Stephanie Pierce/24-Hour Church of Elvis - Monday 11:30am-12 noon
In 1991, the proprietor of Portland's 24-Hour Church of Elvis tried to participate in the Rose Festival. Stephanie Pierce was quickly judged to be out of compliance with "family values", and was banned from the festival. She came to the KBOO studios and told her story to Julie Bernard, host of Art Focus.
César Chávez - Wednesday 9am-10am
Encouraged by victories of the black civil rights movement, labor organizer César Chávez began in the early 1960s to protest the unfair treatment of farm workers in California and the Southwest, the majority of whom were Mexican or Mexican American. In 1963 he and Dolores Huerta founded the United Farm Workers of America (UFW), the first effective national organization to represent agricultural workers and press for political reform. The UFW started a boycott of California grapes in 1965 as part of a movement to improve working conditions for field laborers. Four years later, Time magazine published this portrait as its cover image. The effects of the farm workers' strike, known as la causa (the cause), had spread, resulting in a national boycott of grapes by many sympathetic Americans. An Aztec eagle, the symbol of the UFW, is emblazoned on Chávez's shirt.
Chávez spoke at Reed College in 1974.
Sherman Alexie - Wednesday 11:00am - 11:40am
Sherman Alexie is a Spokane Indian, poet, writer of stories and novels. When he does a public reading, it usually turns into some kind of performance art. KBOO went to one such event in Portland in 1994, and though you can't see him on radio, you'll think you are there. Are his stories true? Alexie says that, as a writer, he has the right to make things up.
Tom McCall - Wednesday 11:40am - 12:00am
On Labor Day weekend in 1970, the American Legion was scheduled to have its national convention in Portland, with vice president Spiro Agnew as the keynote speaker. Thousands of anti-Vietnam War protesters were expected, too. Governor Tom McCall feared violent clashes. He threatened to use force to put down any violence, but he also put on a rock concert called Vortex as a diversion for the hippies. A few days ahead, he went on television and radio to tell the citizens that he intended to keep our state safe, both for everyday folks, and for those who hoped to exercise their right of free speech. His 15-minute address is a fascinating example of the times, and of a moderate Republican faced with a no-win situation.
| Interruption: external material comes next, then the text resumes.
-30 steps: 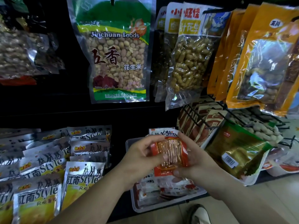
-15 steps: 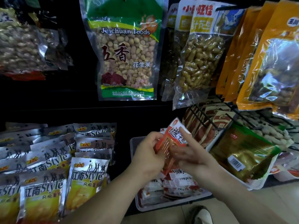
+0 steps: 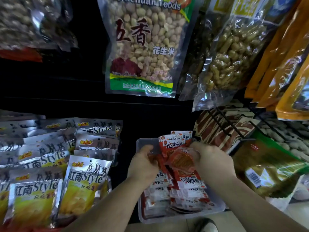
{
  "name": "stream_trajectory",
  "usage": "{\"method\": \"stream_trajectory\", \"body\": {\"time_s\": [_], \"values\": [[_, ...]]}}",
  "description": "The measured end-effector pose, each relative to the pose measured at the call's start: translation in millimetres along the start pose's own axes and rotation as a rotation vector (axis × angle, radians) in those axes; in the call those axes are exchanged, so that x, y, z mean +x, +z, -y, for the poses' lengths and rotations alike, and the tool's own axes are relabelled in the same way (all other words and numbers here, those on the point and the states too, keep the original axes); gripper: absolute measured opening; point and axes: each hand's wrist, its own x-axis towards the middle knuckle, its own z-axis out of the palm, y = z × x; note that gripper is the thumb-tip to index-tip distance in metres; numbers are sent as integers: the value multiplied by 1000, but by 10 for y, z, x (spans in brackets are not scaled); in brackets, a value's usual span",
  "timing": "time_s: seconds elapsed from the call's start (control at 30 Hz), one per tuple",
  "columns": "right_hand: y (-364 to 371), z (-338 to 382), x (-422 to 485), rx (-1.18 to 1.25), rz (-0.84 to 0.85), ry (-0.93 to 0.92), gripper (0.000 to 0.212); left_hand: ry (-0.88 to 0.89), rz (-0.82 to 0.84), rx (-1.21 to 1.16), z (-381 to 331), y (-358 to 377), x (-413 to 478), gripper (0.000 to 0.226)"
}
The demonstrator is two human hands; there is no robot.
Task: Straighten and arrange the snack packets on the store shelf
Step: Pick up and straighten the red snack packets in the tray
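Both my hands are down in a clear plastic tray (image 3: 222, 207) full of small red-and-white snack packets (image 3: 187, 195). My right hand (image 3: 212, 159) grips an orange-red packet (image 3: 181, 160) from its right side. My left hand (image 3: 143, 164) has its fingers curled on the left edge of the red packets just beside it. Two or three red packets (image 3: 173, 141) stand upright at the tray's back, right behind my fingers. The lower packets lie flat in loose layers.
Silver-and-yellow "Style" packets (image 3: 83, 181) lie in rows to the left. Big bags of peanuts (image 3: 143, 44) and shelled nuts (image 3: 232, 52) hang above. A black wire rack (image 3: 222, 121) with brown packets and a green-gold bag (image 3: 270, 169) crowd the right. A shoe (image 3: 205, 225) shows below.
My hands have dropped from above the tray down into it, carrying the orange-red packet to the upright packets at the back. The view has moved closer to the shelf.
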Motion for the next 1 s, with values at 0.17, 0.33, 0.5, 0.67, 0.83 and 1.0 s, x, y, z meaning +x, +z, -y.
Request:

Ramsey Clark - Thursday 9:30am-10:00am
In 1991, President George H. W. Bush sent American troops into Iraq and Kuwait. The war lasted only a few weeks, but the death and devastation to Iraq was widespread. Former U.S. attorney General Ramsey Clark and others believed many of the U.S. actions were war crimes. In this program we hear Clark describing what he saw in Iraq, the legal basis for his claim that international law had been broken, and his plan to establish a commission of inquiry.
Lorenzo Milam - Thursday 11:30am - 12 noon
Lorenzo Milam is a writer, renaissance man, and creator of several community radio stations, including KBOO in 1964. In that same year, he wrote a story called "Sex And The Wrestling Room". He read it on the air in 1970, and here it is again.
Makah Whaling - Friday 11:30-12 noon
In 1999, the Makah tribe on Washington's Olympic Peninsula asked the International Whaling Commission for permission to kill up to five whales. Whaling had been fundamental to the Makah until about a century ago, and they wanted to return to the practice, both for its cultural and nutritional value. Some animal rights advocates and environmentalists were opposed. In March of that year, one such activist, Ben White, and the head of the Makah Whaling Commission, Denise Dailey, participated in a discussion at the Public Interest Environmental Law Conference in Eugene. Must we choose between animal rights and indigenous rights, or can both be protected?